Fourth Concert of the 44th Season


Sunday, May 8th, 1983
Cordier Auditorium
Robert Jones, Conductor

  An Outdoor Overture Aaron Copland  
  "On Mighty Pens" from The Creation Franz Joseph Haydn  
  Mary Tilsy, soprano  
  Piano Concerto in A minor, Op. 116 Edvard Grieg  

I. Allegro molto moderato

  Ingrid Ruple, piano  
  Concerto in A minor, Op. 3, No. 6 (P. 1) Antonio Vivaldi  


  The Suzuki Strings of Manchester  
  Clarinet Concerto in A Major, K. 622 Wolfgang Amadeus Mozart  

I. Allegro

  Loa Traxler, clarinet  
  Overture to Die Schöne Helena Jacques Offenbach  

Program Notes by James R. C. Adams

  An Outdoor Overture Aaron Copland
(b. 1900)

Aaron Copland, the son of an immigrant family, grew to be considered the most "American" of American composers. He was born in Brooklyn, N.Y., and spent the first twenty years of his life there in a street which, in his words, "can only be described as drab." At the age of twenty-one, he was able to go to Paris, where he studied under Paul Vidal, and the legendary Nadia Boulanger. He was her first American student, and she was sufficiently impressed to commission him to write an organ concerto for her to perform during her American tour. With this work, he established himself as an important addition to American musical life.

He wrote memorable film music, such as The Red Pony, Quiet City, Our Town, and Of Mice and Men, but he is perhaps best known for his ballet music, Appalachian Spring, Rodeo, and Billy the Kid. His book What to Listen for in Music has sold in the millions. He was also a much admired conductor, and completed a successful conducting tour of Europe in the mid-70s.

The present work, An Outdoor Overture, was commissioned in 1938 for the school orchestra of the New York High School of Music and Art. It is based on a six-note theme, falling and then rising. This is repeated in various guises and immediately there appear the familiar hints of American folk music, with the violin discords associated with square-dance fiddlers. Shortly, there follows a sweet, contemplative section featuring the solo trumpet against an ostinato of three notes played pizzicato. After this, there are references to the theme in a kind of hoe-down treatment. The ending of this section is punctuated by a fanfare version of the theme, after which there is a quiet passage for the flute. There is much in this section to remind us of Stravinsky's theater music.

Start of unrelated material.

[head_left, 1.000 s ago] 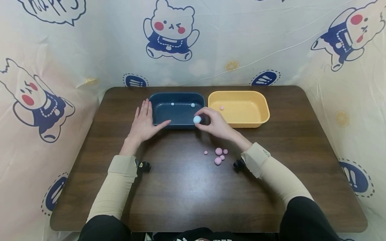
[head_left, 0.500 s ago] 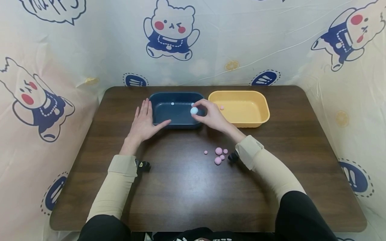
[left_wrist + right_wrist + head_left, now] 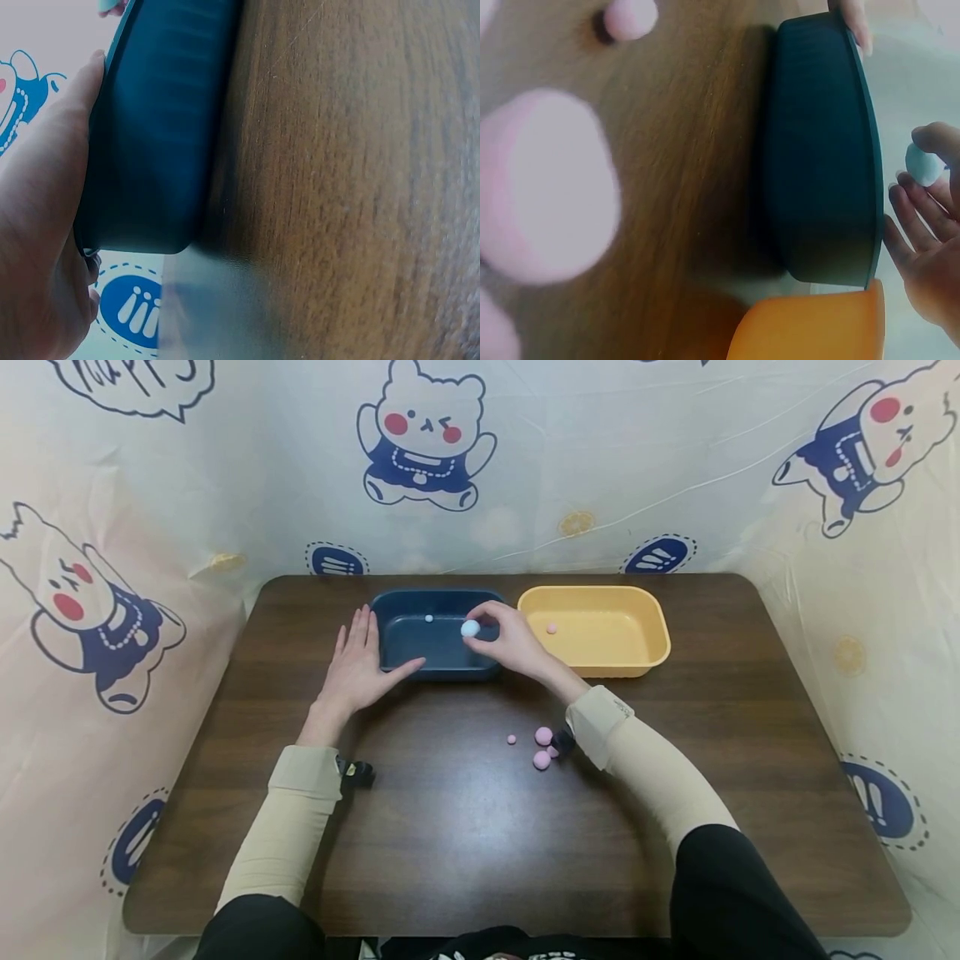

After a short interlude of a rapid-fire version of the six-note theme, a determined march develops, reminiscent of Copland's film music. Then the theme is repeated as fanfares, complete with drums and cymbals, only to be followed by another quiet interlude, with a return to the three-note ostinato. This is replaced by a faster, driving march, almost swaggering in its ebullience, and the work comes to a close with a grand ending, suggesting great triumph.

  "On Mighty Pens" from The Creation Franz Joseph Haydn

Haydn is best known for his many symphonies and chamber works. Indeed, he is frequently called "The Father of the Symphony." He had a long life, and was a prolific composer. He was also of a sunny and outgoing disposition. Doubtlessly, his personality no less than his talent made him welcome in palaces and concert-halls all over Europe, and aided in the spreading of his fame.

While on a visit to England, he heard Handel's Messiah, and was moved to tears. He tried several times to write something on a Handelian scale, but was never satisfied.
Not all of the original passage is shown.